What does this mean? Well, in a nutshell, plan on saving 10-12 times your final salary in savings if you want to retire by age 67.
To boost your retirement, you need to ensure that your investment portfolio is diversified. This means you invest in several ways, rather than putting your money all in one basket. By creating a varied investment portfolio, you’ll rest easy knowing that you’ve appropriately allocated your money amongst several asset classes, versus just one asset class.
In other words, don’t allocate all of your money into just one particular asset class, such as fixed low-interest bearing accounts. Don’t put all your cash in the stock market or tie up all your money in real estate investments. You should allocate your portfolio between several asset classes, which is based solely on your risk tolerance.
Now, if you aren’t sure where you fall on the risk tolerance spectrum, check out Is Your Risk Tolerance Holding You Back from Investing? Risk tolerance takes in several factors, including time until retirement, current financial status, debt, and more.
So how should you be diversifying based on your retirement timeline?
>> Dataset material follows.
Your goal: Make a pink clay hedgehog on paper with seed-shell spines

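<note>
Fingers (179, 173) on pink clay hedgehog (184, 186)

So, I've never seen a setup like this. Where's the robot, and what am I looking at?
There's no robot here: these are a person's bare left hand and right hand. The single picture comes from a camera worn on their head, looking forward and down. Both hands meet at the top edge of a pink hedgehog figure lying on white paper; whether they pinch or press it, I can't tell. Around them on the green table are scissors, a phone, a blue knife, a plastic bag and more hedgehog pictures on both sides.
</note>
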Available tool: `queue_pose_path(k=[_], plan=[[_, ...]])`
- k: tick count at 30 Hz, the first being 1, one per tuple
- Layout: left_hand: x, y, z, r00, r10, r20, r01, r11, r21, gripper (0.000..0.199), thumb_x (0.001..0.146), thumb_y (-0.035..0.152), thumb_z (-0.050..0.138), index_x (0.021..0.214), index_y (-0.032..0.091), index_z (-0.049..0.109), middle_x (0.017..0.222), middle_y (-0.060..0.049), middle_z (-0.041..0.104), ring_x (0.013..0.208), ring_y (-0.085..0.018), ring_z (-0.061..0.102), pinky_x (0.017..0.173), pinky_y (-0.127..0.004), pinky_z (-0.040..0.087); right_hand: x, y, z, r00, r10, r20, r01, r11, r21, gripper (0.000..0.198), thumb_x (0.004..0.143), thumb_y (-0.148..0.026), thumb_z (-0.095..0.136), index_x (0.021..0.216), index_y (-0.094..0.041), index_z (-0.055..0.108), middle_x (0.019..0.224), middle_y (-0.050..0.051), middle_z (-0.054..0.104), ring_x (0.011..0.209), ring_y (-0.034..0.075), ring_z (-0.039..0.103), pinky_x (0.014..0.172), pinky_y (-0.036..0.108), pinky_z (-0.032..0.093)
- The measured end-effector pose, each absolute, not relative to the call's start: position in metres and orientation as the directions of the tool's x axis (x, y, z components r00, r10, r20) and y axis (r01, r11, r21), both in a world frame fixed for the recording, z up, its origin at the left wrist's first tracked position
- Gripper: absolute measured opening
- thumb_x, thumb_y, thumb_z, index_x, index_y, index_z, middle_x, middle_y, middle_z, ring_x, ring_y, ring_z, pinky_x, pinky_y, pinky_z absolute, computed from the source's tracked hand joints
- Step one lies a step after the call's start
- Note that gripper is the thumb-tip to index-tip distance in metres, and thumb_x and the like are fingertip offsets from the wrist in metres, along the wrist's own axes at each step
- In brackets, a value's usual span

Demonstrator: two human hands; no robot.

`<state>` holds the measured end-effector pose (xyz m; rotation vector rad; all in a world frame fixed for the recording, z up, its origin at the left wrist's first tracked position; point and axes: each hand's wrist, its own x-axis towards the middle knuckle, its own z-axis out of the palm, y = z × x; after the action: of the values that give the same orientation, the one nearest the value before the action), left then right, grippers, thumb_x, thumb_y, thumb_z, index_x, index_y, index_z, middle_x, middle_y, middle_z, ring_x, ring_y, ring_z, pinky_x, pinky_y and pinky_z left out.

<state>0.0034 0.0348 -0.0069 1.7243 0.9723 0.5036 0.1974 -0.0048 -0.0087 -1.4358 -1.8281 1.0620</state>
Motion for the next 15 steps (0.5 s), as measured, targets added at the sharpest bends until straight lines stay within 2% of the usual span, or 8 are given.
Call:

The general rule-of-thumb is the younger you are, the more risk you can tolerate concerning the ups and downs of the market. The further away you are from retirement, the more time you have to recoup your losses as well as rebalance when appropriate.
Again, you must factor in your risk tolerance no matter what you’re investing in. If the volatility of your investment(s) is keeping you up at night, you’re in the wrong investment.
It’s important to note some investments have what’s called an inverse relationship, or, as known as: the seesaw effect. As one investment goes up, another investment will go down. So when interest rates are on the upswing, during that same timeframe, bond prices are often tanking.
Because of this inverse relationship, you want to build a diverse and varied investment portfolio. If some of your investments are underperforming (or not performing quite as well as you had hoped), there’s a higher chance your other investments will start exceeding your expectations to create the balance you need.
Investing with Your Employer-Sponsored Qualified Retirement Plan
The most common way people leave free money on the table is by not participating in their employer’s 401(k) plan, especially if the 401(k) plan offers a company match! Don’t be this person!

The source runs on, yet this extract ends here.